Tentu saja aksi ini spontan menuai kecaman dan kritikan keras dari umat Islam seluruh Indonesia, bahkan dunia. Aksi ini dianggap telah melecehkan kalimat dan bendera tauhid (bendera Rasulullah Saw). Tindakan Banser NU ini telah melukai hati seluruh umat Islam di Indonesia, bahkan dunia. Umat Islam dari seluruh elemen dan ormas Islam bersatu mengadakan Aksi Bela Tauhid di Jakarta dan berbagai daerah di Indonesia.
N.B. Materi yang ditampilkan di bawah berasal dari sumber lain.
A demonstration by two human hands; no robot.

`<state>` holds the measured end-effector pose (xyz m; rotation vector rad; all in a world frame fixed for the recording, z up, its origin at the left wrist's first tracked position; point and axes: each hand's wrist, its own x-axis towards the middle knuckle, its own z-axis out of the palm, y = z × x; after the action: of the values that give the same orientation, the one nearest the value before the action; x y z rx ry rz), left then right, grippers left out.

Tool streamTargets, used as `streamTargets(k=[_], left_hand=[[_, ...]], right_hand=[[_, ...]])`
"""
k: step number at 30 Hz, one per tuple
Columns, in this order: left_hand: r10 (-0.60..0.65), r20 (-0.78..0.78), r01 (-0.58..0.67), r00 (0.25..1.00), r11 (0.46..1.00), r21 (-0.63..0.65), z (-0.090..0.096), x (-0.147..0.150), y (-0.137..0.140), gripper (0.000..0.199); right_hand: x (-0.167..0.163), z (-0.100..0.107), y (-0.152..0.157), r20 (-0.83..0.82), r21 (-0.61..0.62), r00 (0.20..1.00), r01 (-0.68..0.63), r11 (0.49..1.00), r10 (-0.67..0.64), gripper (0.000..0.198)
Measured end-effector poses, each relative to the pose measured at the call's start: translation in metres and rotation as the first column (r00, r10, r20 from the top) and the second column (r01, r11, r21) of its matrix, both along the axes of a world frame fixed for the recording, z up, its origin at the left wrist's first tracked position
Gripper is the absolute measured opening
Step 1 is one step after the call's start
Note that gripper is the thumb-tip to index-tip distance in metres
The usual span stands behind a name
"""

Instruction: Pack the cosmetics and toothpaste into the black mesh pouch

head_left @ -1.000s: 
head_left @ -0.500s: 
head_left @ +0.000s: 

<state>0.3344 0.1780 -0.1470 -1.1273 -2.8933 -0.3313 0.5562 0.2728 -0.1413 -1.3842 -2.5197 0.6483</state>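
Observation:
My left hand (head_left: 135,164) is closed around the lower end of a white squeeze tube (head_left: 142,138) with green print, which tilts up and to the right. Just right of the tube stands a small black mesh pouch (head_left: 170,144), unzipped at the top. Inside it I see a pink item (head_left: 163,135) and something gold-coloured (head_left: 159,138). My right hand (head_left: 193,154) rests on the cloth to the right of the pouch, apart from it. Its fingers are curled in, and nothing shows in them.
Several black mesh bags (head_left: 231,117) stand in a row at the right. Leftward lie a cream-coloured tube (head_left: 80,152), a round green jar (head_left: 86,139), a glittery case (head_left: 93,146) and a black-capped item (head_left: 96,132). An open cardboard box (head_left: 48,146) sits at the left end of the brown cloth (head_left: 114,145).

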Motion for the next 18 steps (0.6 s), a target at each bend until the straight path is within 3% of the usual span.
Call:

Mereka mengecam para pelakunya dan menuntut agar para pelakunya ditangkap dan dihukum dengan seberat-beratnya. Selain itu, umat Islam mendesak agar Banser NU dan GP Ansor NU  dibubarkan dan meminta Banser, GP Ansor dan  PBNU meminta maaf kepada umat Islam.
Tulisan ini bertujuan untuk membela tauhid dan agama, melaksanakan kewajiban nahi munkar, dan menasehati dalam kebenaran, untuk mendapatkan ridha Allah Swt dan tegaknya keadilan dan kedamaian di negeri muslim yang kita cintai ini. Penulis adalah seorang muslim yang masih punya tauhid dan iman terpanggil untuk membela tauhid. Agar menjadi saksi dihari Kiamat nanti bahwa penulis telah melakukan pembelaan terhadap tauhid.

Kewajiban Membela Tauhid
Sebagai seorang muslim, penulis mengecam aksi pembakaran bendera tauhid laa ilaaha illallah Muhammadur rasulullah. Perbuatan ini tidak bisa ditolerir. Pembakaran bendera tauhid sama saja melecehkan kalimat Tauhid dan bendera Rasulullah Saw. Penulis tidak rela kalimat dan bendera tauhid dilecehkan. Penulis tidak rela agama ini dilecehkan.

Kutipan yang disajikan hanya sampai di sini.